WORK ITEM: Every line in the listing below from the one with "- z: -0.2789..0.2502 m" through the one with "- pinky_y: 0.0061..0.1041" is to be reproduced exactly, both ends included; leave out the rest.

DATA EXCERPT section start

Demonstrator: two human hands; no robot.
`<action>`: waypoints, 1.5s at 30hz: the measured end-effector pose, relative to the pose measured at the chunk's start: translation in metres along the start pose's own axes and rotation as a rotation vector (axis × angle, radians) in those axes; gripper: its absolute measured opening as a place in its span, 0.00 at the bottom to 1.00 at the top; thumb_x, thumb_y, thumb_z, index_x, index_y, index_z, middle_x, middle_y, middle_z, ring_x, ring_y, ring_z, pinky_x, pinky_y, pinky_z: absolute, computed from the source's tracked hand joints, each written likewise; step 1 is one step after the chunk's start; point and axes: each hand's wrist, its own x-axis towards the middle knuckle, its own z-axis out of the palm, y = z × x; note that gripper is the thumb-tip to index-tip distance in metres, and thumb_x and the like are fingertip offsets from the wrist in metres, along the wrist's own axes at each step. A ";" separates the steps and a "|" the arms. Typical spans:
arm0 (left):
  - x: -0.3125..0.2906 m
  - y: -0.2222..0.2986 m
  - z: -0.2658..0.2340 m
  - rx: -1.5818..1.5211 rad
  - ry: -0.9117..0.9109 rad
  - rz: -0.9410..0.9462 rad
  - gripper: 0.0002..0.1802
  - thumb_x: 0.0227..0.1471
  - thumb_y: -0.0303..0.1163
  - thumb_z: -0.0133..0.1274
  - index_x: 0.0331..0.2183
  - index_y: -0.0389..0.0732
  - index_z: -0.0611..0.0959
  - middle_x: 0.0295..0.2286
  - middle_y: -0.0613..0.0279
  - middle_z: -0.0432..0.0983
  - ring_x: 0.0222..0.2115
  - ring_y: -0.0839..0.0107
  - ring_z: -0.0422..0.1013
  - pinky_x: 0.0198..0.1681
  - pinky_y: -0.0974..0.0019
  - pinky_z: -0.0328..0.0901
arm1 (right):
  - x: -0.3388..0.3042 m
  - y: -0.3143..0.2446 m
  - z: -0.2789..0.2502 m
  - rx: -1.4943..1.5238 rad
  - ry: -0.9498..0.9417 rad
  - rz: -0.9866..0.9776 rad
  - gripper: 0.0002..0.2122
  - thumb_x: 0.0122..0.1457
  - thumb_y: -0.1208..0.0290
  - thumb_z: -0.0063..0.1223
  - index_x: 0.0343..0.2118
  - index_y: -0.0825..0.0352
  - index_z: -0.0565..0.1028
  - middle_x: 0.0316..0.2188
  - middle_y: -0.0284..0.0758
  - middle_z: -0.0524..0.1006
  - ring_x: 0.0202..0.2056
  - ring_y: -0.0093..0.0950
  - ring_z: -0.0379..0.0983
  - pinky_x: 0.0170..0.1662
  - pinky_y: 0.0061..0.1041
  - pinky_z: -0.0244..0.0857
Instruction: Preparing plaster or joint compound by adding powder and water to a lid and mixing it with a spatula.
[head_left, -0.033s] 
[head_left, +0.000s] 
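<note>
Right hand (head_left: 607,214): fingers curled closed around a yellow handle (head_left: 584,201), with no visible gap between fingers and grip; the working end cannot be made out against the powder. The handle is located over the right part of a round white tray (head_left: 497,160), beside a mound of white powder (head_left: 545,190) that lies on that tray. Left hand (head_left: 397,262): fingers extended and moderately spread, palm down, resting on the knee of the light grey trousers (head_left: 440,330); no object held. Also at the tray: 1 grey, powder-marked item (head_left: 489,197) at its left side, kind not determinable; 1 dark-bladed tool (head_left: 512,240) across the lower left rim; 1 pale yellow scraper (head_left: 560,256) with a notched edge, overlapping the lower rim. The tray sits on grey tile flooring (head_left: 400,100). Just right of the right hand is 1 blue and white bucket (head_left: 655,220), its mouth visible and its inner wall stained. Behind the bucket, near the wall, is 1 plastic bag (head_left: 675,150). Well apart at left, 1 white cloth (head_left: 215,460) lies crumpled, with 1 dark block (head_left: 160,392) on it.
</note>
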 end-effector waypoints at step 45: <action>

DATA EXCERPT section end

SOLVED EXERCISE:
  - z: -0.2789..0.2502 m
  - rx: -1.4943..1.5238 rad
  - ry: -0.9498..0.9417 rad
  - rz: -0.9866..0.9776 rad
  - gripper: 0.0002..0.2122
  - thumb_x: 0.0122..0.1457
  - thumb_y: -0.1208..0.0290
  - thumb_z: -0.0063..0.1223
  - index_x: 0.0343..0.2118
  - index_y: -0.0825..0.0352
  - index_z: -0.0565..0.1028
  - middle_x: 0.0316..0.2188
  - middle_y: -0.0284..0.0758
  - middle_z: -0.0524..0.1006
  - ring_x: 0.0202..0.2056
  - ring_y: -0.0093..0.0950
  - ring_z: -0.0379..0.0983
  - pinky_x: 0.0170..0.1662
  - pinky_y: 0.0061..0.1041

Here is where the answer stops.